Transcribed & marked up by Einde O’Callaghan for ETOL.
If War Comes
by Major R. Ernest Dupuy and George Fielding Eliot, late Major, US Army Intelligence Reserve
New York. Macmillan Co. 369 pp. $2.50.
The Caissons Roll
by Hanson W. Baldwin
New York. Alfred A. Knopf. 323 pp. $2.50.
Europe in Arms
by Liddell Hart
New York. Random House. 287 pp. $2.50.
War in the Pacific
by Sutherland Denlinger and Lieut.-Com. Charles B. Gary, USNR
New York. Robert M. McBride and Co. 328 pp. $3.00.
THE WORLD is trembling from war jitters. Tensely, it watches Germany where Hitler conducts the greatest peacetime military manoeuvres since 1914. Will the Nazis march into Czechoslovakia? Or will Spain, China or the Siberian-Manchukuoan border furnish the “incident” setting aflame another imperialist holocaust? It is only certain that once the spark touches the powder, the whole barrel will explode. The Four Horsemen of the Apocalypse will ride again. How they will spread death, destruction, disease and famine is outlined in the above four military studies.
Tongue in cheek, Majors Dupuy and Eliot entitle their book, If War Comes. Yet they present indisputable evidence that war between the Great Powers is only a matter of time and they write of America,
“Let us recall that in 1808 we had an Embargo Act which was to keep us out of war; in 1812 we were involved in a major European struggle. In 1916 we elected a President because ‘He Kept Us Out of War’; in 1917 we were involved in a major European struggle. On both those occasions, the United States was militarily weak. Today the nation is strong.”
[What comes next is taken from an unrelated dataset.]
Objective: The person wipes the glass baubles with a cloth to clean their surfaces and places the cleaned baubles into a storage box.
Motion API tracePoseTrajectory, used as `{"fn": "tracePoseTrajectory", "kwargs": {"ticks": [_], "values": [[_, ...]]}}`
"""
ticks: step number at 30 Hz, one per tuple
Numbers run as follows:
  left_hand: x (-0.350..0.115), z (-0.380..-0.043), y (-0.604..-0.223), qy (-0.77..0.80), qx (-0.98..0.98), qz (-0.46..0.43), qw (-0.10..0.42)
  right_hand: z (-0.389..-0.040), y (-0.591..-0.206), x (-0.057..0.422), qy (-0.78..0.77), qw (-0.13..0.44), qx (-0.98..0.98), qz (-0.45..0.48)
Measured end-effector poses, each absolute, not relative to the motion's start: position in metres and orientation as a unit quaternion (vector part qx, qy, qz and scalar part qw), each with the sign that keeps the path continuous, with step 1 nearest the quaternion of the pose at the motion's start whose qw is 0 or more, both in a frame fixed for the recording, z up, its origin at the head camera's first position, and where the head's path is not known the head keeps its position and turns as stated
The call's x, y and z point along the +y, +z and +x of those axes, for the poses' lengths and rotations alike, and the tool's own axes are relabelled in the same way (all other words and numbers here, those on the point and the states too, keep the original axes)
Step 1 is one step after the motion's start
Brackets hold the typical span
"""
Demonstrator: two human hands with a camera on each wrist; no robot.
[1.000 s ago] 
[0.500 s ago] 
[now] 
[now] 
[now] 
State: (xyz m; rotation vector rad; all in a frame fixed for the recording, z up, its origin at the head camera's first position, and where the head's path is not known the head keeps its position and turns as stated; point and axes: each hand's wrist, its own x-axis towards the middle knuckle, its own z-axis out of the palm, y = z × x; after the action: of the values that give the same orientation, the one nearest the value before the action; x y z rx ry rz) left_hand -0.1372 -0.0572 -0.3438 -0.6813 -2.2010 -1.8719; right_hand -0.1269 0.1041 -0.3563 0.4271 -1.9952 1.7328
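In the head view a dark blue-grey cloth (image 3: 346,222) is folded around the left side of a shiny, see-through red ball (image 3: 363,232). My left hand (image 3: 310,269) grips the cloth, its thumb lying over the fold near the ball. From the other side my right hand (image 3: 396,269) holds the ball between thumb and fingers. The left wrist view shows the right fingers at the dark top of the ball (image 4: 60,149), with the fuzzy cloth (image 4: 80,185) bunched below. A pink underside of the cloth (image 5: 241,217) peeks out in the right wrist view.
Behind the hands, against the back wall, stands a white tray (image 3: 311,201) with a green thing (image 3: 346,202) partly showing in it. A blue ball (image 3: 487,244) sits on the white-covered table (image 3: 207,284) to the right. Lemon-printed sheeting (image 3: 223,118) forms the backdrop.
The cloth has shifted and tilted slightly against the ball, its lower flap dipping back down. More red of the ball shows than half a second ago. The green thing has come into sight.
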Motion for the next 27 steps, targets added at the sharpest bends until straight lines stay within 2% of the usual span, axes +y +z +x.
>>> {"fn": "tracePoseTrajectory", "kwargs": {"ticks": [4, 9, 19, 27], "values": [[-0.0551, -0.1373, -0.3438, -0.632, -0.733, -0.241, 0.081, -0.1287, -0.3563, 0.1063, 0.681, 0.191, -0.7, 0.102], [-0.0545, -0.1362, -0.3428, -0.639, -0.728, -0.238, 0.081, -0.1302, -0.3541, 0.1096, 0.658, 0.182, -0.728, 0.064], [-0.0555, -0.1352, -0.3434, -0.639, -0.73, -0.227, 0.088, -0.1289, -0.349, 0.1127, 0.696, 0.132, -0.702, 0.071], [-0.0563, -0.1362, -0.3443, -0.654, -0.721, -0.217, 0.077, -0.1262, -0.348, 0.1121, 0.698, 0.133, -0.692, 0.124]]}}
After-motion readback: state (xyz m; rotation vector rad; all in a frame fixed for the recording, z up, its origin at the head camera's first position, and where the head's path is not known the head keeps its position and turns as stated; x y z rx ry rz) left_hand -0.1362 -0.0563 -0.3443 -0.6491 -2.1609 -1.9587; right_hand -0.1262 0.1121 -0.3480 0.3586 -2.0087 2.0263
If War Comes is an attempt to examine and coordinate the military lessons of the Spanish and Ethiopian campaigns. Since Major Dupuy was official US Army observer in Spain, naturally his views reflect those of the American General Staff and merit attention. One could hardly expect a Marxist analysis, but the book has value in the sense that a Pinkerton report of strike-breaking technique has value to a trade unionist.
To the liberal and Stalinist school of pro-war mongering charlatans hiding under the cloak of “Democracy vs. Fascism”, we recommend a careful reading of the US Army views on the nature of the next war, politically speaking. “More stringent control of the civil population than ever conceived of previously – at least by democratic people – is involved,” explain the Majors. “This control must reach out not only in commerce, industry and alimentation, but even into the most trivial of personal interests,” they add. The press, the school, the church, the radio, the union movement; all of them must be properly used, according to the US Army plans.
If “democratic” America faces this kind of totalitarian regime in war-tune, what kind of regime will European workers be forced to accept? An even more detailed picture of America in war time is presented in War in the Pacific, an outline of the coming Japanese-American War. Ludendorf’s concept of a totalitarian war is now universally accepted. Hanson W. Baldwin, NY Times military correspondent and author of Caissons Roll, and Liddell Hart, in his latest military opus, Europe in Arms, assent to this principle. A “Nation in Arms” or a “Nation at War” the militarists argue, but always it’s the whole nation.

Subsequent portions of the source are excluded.